#### WORK ITEM:
Print the listing below again from the line that contains "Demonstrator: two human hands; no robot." onward, keeping every line exact and leaving out the lines before it.

#### DATA BELOW:
<<<<
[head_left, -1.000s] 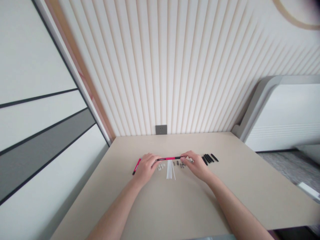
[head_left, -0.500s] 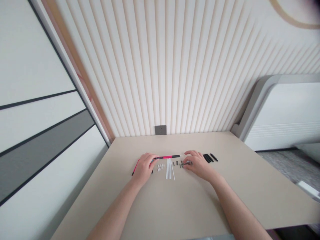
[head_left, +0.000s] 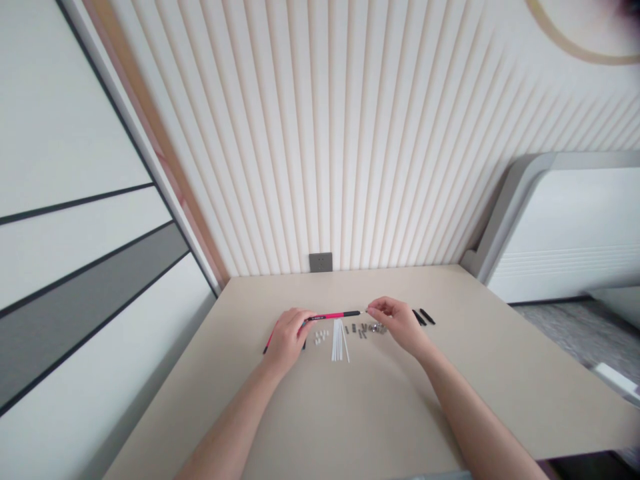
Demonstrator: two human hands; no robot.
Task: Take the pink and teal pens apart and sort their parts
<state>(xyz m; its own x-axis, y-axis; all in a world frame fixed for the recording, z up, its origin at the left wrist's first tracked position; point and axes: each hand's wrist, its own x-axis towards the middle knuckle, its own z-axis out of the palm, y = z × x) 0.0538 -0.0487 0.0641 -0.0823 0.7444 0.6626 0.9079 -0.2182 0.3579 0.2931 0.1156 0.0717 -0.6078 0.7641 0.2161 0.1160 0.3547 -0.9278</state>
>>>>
#### WRITTEN SOLUTION:
Demonstrator: two human hands; no robot.
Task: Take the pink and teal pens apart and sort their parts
<state>(xyz m; its own x-axis, y-axis; all in a world frame fixed for the recording, z up, its origin at the left wrist's first tracked position; point and axes: each hand's wrist, its own x-axis towards the middle knuckle, its own z-axis out of the palm, y = z × x) 0.0538 -0.0487 0.0641 -0.0823 0.7444 0.6626 0.9079 -0.2182 0.3579 0.2931 0.1156 0.0717 -0.6078 0.7641 0.2161 0.1160 0.3547 -0.9278</state>

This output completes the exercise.